NOTE: To test the service in the FDL above, please use this script to execute the function: ImageMagick example.

ISOLATION LEVEL

The isolation level variable has been added to the FDL service definition to facilitate the configuration of the service's privacy. There are 2 configurations available, SERVICE and USER. Below we explain them in more detail.

SERVICE

The SERVICE isolation level is the default value. If you isolate the service at the service level and use MinIO as the storage provider (event source), the buckets indicated in the input/output sections of the service definition will be created. These buckets will only be visible to the users defined in the allowed_users list.

USER

By isolating the service at the USER level, in addition to creating the buckets specified in input/output, additional private buckets will be created. Each user defined in the allowed_users list will have access to its private bucket, which will also trigger the execution of the service if a file is uploaded to the /input folder located inside it. The executions triggered by those private buckets will redirect the output into the same private bucket, in the /output folder.
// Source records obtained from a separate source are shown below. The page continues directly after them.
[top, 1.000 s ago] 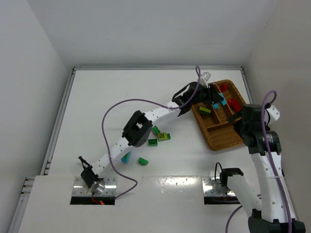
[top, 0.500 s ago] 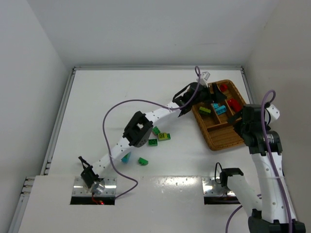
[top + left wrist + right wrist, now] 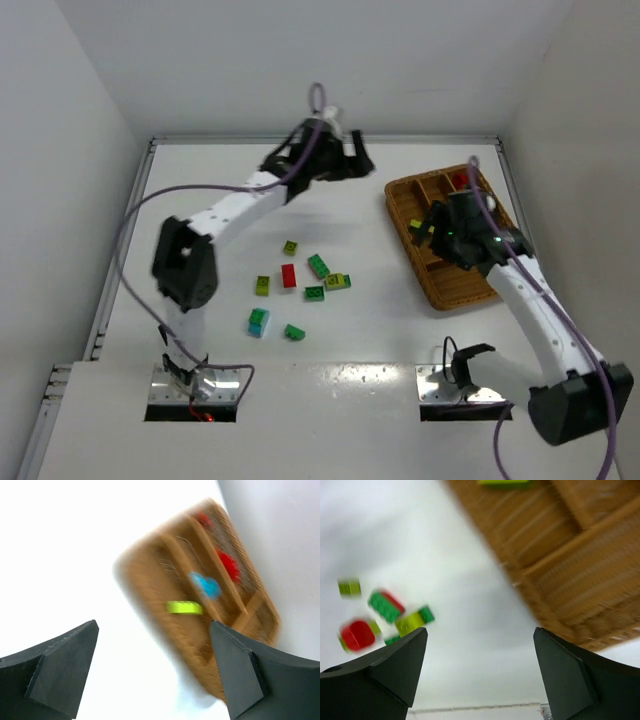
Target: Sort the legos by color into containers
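Left pincer point(image 3: 357, 160): up by the far edge of the bench, about mid-width. Fingers spread wide, nothing between them, touching nothing. Wrist view confirms it: left pincer point(image 3: 152, 627) released, with bare bench and the wicker tray point(image 3: 142, 587) seen through the gap.

Right pincer point(image 3: 433, 222): over the left part of the tray point(image 3: 462, 297). Also released. In its wrist view the right pincer point(image 3: 480, 632) stands wide apart and holds nothing.

Tray sits along the right edge of the bench, toward the far right corner, turned at an angle. Inside it, blurred: two red bricks point(image 3: 228, 565), a cyan brick point(image 3: 206, 585) and a yellow-green brick point(image 3: 183, 607). I cannot tell exactly which sections they are in. From above, the right arm covers much of the tray; one red brick point(image 3: 460, 180) shows in a far section.

Loose bricks lie mid-bench, well apart from the tray:
- red brick point(image 3: 289, 275)
- yellow-green bricks point(image 3: 290, 247) and point(image 3: 263, 285)
- dark green bricks point(image 3: 318, 265), point(image 3: 314, 293) and point(image 3: 294, 332)
- yellow-green brick point(image 3: 337, 282), just beside one of the green ones
- cyan brick point(image 3: 258, 320), nearest the near edge, with green on it

A purple cable point(image 3: 150, 205) loops along the left arm, above the bench.
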`<act>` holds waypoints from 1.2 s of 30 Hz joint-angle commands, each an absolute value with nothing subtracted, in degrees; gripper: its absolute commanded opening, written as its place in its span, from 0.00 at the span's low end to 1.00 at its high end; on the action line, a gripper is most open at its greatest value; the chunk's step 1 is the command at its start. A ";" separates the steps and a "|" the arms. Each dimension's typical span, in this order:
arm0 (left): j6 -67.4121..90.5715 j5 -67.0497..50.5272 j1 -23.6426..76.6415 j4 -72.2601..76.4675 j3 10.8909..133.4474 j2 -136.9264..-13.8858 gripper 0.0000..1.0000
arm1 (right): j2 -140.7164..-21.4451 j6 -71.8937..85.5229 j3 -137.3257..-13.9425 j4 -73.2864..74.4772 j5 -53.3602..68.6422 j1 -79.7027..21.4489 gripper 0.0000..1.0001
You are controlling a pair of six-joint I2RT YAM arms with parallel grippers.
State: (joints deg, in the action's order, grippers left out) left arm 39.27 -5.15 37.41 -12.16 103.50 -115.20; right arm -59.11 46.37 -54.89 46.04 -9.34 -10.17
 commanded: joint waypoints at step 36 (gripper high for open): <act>39.20 11.34 5.01 -34.55 60.38 -74.36 1.00 | -111.89 24.08 -73.13 24.08 -3.60 -67.85 0.39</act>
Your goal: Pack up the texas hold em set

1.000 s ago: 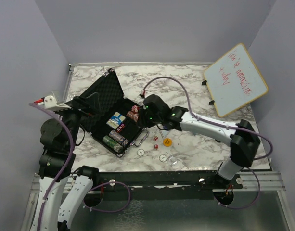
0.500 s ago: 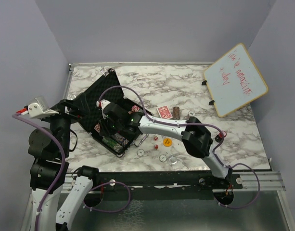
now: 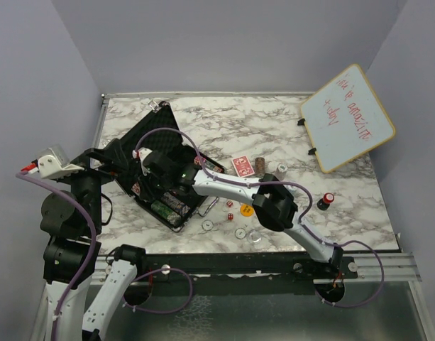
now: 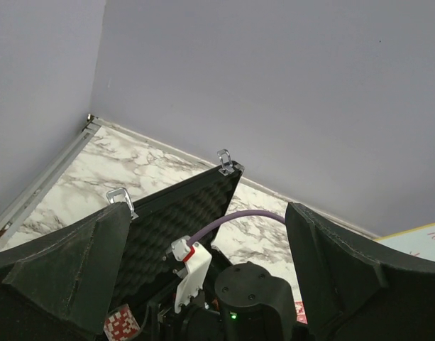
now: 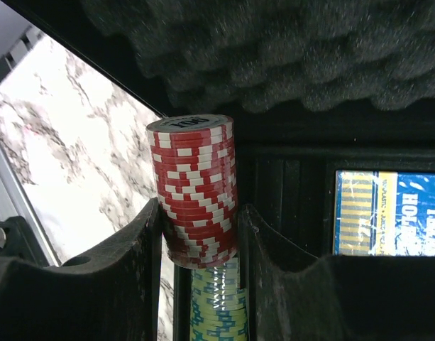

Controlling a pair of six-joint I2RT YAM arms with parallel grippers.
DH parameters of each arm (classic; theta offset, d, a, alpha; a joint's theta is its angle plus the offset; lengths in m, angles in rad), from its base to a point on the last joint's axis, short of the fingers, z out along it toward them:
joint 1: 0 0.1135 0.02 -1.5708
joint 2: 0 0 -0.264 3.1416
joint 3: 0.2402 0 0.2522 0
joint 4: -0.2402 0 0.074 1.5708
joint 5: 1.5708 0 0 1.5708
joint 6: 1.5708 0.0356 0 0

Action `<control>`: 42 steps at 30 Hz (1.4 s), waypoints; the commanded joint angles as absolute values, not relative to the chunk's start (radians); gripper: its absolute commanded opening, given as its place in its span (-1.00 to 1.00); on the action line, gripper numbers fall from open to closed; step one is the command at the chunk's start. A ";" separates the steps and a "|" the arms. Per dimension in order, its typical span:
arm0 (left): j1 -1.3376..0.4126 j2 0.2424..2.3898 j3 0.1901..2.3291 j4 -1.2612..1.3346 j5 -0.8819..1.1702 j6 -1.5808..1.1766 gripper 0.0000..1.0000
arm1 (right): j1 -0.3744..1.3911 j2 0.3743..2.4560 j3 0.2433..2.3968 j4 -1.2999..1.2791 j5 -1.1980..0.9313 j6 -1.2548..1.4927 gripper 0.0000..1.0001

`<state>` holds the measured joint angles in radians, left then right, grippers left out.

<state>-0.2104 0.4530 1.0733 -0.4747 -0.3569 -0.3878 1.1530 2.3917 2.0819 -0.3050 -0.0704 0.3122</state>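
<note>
My right pincer (image 5: 198, 231) is clamped on a red-and-white chip stack (image 5: 194, 188), one finger on each side of it. The top chip's edge reads "100". I hold the stack at the end of the open case (image 3: 152, 128), under the egg-crate foam (image 5: 288, 50) of the lid. I cannot tell whether it is seated in its slot yet.

Just below the stack in the case lies a row of pale blue chips (image 5: 218, 305). Beside it lies a blue deck (image 5: 387, 213) with a yellow stripe. Its lettering is cut off at "TEXA" and "HOL". The overhead view shows more chip rows (image 3: 169, 208) in the tray's near end.

My left pincer (image 4: 206, 234) hangs over the left of the case with its fingers spread wide and nothing between them. Two silver latches (image 4: 225, 162) stand on the lid's rim.

Out on the marble table (image 3: 274, 121) lie a red deck (image 3: 241, 166), a brown stack (image 3: 260, 166), two red dice (image 3: 230, 205), an orange button (image 3: 246, 210) and two white buttons (image 3: 207, 225). The whiteboard (image 3: 348, 117) carries red handwriting that I cannot read.
</note>
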 commanded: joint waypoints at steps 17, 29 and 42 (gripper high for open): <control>-0.205 0.454 1.037 -0.489 -0.369 -0.394 0.98 | 1.161 2.515 2.341 -0.613 -0.126 0.310 -0.66; -0.205 0.444 1.027 -0.492 -0.365 -0.397 0.98 | 1.161 2.567 2.401 -0.694 -0.152 0.309 -0.67; -0.204 0.448 1.017 -0.494 -0.359 -0.406 0.98 | 1.161 2.534 2.383 -0.688 -0.130 0.300 -0.74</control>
<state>-0.2104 0.4503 1.0298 -0.4828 -0.3641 -0.3992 1.1530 2.5473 2.3711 -0.6518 -0.1242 0.3126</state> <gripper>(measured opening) 0.988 0.401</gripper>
Let's see how it works with an example. Let's suppose that we are the user '5e14d33a', and we create a service called 'gray', with a default bucket also called 'gray' and a list of two users (ourselves and user '62bb11b'). Our automatically created private bucket will be 'gray-5e14d33a'. Inside that private bucket, we will find two folders: one for 'input' files and another for 'output' files. When we, as user '5e14d33a' upload a file into the 'input' folder, this provokes an event in MinIO that triggers the service. The output of this execution will be uploaded into the 'output' folder of our private bucket, meaning that the other users of the service (in the example, user '62bb11b') cannot access the inputs/outputs of our execution. THe same happens for user '62bb11b' and its private bucket. However, if we use the default 'gray' bucket, the files stored on it will be accessible by both users.

multitenancy-diagram

Since OSCAR uses MinIO as the main storage provider, so that users only have access to their designated bucket's service, MinIO users are created on-the-fly for each EGI ePUID. Consequently, each user accessing the cluster will have a MinIO user with its UID as AccessKey and an autogenerated SecretKey.